Your answer should be the entries below, reproduced character for character.

Material for the task:
_____

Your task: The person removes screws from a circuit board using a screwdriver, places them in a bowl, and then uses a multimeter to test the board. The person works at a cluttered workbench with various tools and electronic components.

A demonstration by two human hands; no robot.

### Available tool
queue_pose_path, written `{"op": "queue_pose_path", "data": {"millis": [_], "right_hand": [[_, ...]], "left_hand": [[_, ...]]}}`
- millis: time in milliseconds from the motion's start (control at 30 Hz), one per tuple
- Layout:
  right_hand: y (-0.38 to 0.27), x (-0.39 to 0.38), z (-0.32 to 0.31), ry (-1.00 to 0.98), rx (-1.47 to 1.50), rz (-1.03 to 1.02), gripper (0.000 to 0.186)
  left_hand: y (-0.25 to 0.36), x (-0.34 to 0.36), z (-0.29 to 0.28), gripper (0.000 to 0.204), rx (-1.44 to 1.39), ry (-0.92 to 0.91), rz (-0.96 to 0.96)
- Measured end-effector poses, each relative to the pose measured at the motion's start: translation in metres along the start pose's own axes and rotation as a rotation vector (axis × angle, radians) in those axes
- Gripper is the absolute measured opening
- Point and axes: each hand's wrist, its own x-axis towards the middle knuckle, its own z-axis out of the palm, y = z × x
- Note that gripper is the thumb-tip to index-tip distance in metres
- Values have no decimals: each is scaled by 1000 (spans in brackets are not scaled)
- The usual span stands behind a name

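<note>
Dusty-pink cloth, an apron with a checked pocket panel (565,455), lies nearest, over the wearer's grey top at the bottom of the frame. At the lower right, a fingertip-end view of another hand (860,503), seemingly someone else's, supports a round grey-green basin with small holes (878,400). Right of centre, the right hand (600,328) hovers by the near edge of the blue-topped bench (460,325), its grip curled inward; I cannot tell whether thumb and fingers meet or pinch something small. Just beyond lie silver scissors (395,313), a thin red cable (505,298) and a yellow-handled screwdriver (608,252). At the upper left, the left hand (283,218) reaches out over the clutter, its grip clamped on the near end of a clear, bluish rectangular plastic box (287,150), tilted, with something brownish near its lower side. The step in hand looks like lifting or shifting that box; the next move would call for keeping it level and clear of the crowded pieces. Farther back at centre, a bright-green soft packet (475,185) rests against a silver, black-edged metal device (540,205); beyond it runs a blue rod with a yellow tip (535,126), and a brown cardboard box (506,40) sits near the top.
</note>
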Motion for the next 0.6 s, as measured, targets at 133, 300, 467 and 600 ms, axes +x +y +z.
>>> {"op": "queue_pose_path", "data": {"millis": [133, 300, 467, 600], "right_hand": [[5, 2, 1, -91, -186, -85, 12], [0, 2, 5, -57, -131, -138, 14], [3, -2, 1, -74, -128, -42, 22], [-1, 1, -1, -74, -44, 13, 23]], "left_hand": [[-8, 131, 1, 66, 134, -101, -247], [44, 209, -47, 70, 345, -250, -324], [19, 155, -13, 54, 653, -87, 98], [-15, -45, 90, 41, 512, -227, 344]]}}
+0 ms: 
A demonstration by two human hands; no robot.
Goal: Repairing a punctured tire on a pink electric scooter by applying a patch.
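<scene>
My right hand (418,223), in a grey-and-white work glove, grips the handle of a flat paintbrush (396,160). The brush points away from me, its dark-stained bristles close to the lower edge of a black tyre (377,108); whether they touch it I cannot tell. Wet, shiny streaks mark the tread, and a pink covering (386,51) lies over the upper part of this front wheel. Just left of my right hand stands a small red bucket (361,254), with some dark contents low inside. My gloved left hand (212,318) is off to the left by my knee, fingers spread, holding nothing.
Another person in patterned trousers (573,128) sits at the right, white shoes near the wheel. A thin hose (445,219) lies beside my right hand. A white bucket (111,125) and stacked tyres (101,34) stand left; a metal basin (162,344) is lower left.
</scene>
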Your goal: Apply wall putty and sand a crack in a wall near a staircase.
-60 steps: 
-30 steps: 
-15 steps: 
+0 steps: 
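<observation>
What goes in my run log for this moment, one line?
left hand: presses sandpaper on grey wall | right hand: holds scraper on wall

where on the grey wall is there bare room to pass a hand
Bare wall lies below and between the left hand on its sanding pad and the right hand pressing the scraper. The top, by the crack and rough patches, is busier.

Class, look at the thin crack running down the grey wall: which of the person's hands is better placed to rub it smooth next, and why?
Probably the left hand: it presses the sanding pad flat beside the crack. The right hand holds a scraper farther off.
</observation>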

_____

Answer box:
Your task: The person removes screws from a circuit board using a screwdriver, places them in a bowl, and then uses a multimeter to test the board. The person works at a cluttered workbench with various tools and electronic components.

A demonstration by two human hands; no robot.

### Available tool
queue_pose_path, written `{"op": "queue_pose_path", "data": {"millis": [_], "right_hand": [[_, ...]], "left_hand": [[_, ...]]}}`
- millis: time in milliseconds from the motion's start (control at 30 Hz), one per tuple
- Layout:
  right_hand: y (-0.38 to 0.27), x (-0.39 to 0.38), z (-0.32 to 0.31), ry (-1.00 to 0.98), rx (-1.47 to 1.50), rz (-1.03 to 1.02), gripper (0.000 to 0.186)
  left_hand: y (-0.25 to 0.36), x (-0.34 to 0.36), z (-0.29 to 0.28), gripper (0.000 to 0.204), rx (-1.44 to 1.39), ry (-0.92 to 0.91), rz (-0.96 to 0.96)
- Measured end-effector poses, each relative to the pose measured at the motion's start: translation in metres along the start pose's own axes and rotation as a rotation vector (axis × angle, radians) in those axes
- Gripper is the absolute measured opening
- Point and axes: each hand's wrist, its own x-axis towards the middle knuckle, its own z-axis out of the palm, y = z × x
- Note that gripper is the thumb-tip to index-tip distance in metres
- Values have no decimals: each is scaled by 1000 (spans in brackets are not scaled)
- The usual span stands behind a name

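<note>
Dusty-pink cloth, an apron with a checked pocket panel (565,455), lies nearest, over the wearer's grey top at the bottom of the frame. At the lower right, a fingertip-end view of another hand (860,503), seemingly someone else's, supports a round grey-green basin with small holes (878,400). Right of centre, the right hand (600,328) hovers by the near edge of the blue-topped bench (460,325), its grip curled inward; I cannot tell whether thumb and fingers meet or pinch something small. Just beyond lie silver scissors (395,313), a thin red cable (505,298) and a yellow-handled screwdriver (608,252). At the upper left, the left hand (283,218) reaches out over the clutter, its grip clamped on the near end of a clear, bluish rectangular plastic box (287,150), tilted, with something brownish near its lower side. The step in hand looks like lifting or shifting that box; the next move would call for keeping it level and clear of the crowded pieces. Farther back at centre, a bright-green soft packet (475,185) rests against a silver, black-edged metal device (540,205); beyond it runs a blue rod with a yellow tip (535,126), and a brown cardboard box (506,40) sits near the top.
</note>
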Motion for the next 0.6 s, as measured, targets at 133, 300, 467 and 600 ms, axes +x +y +z.
>>> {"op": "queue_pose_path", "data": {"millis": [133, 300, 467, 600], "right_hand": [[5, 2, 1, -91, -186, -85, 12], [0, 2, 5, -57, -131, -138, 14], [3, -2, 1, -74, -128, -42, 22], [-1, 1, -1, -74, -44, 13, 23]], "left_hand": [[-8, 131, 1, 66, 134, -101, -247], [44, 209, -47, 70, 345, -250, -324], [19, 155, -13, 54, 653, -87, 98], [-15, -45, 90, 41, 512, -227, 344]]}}
+0 ms: 
A demonstration by two human hands; no robot.
Goal: Repairing a punctured tire on a pink electric scooter by applying a patch.
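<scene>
My right hand (418,223), in a grey-and-white work glove, grips the handle of a flat paintbrush (396,160). The brush points away from me, its dark-stained bristles close to the lower edge of a black tyre (377,108); whether they touch it I cannot tell. Wet, shiny streaks mark the tread, and a pink covering (386,51) lies over the upper part of this front wheel. Just left of my right hand stands a small red bucket (361,254), with some dark contents low inside. My gloved left hand (212,318) is off to the left by my knee, fingers spread, holding nothing.
Another person in patterned trousers (573,128) sits at the right, white shoes near the wheel. A thin hose (445,219) lies beside my right hand. A white bucket (111,125) and stacked tyres (101,34) stand left; a metal basin (162,344) is lower left.
</scene>
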Your goal: Apply wall putty and sand a crack in a wall near a staircase.
-60 steps: 
-30 steps: 
-15 steps: 
+0 steps: 
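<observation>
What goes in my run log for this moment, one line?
left hand: presses sandpaper on grey wall | right hand: holds scraper on wall

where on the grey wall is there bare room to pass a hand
Bare wall lies below and between the left hand on its sanding pad and the right hand pressing the scraper. The top, by the crack and rough patches, is busier.

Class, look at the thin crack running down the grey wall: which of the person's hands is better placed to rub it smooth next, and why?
Probably the left hand: it presses the sanding pad flat beside the crack. The right hand holds a scraper farther off.
</observation>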

Work on the exercise is finished.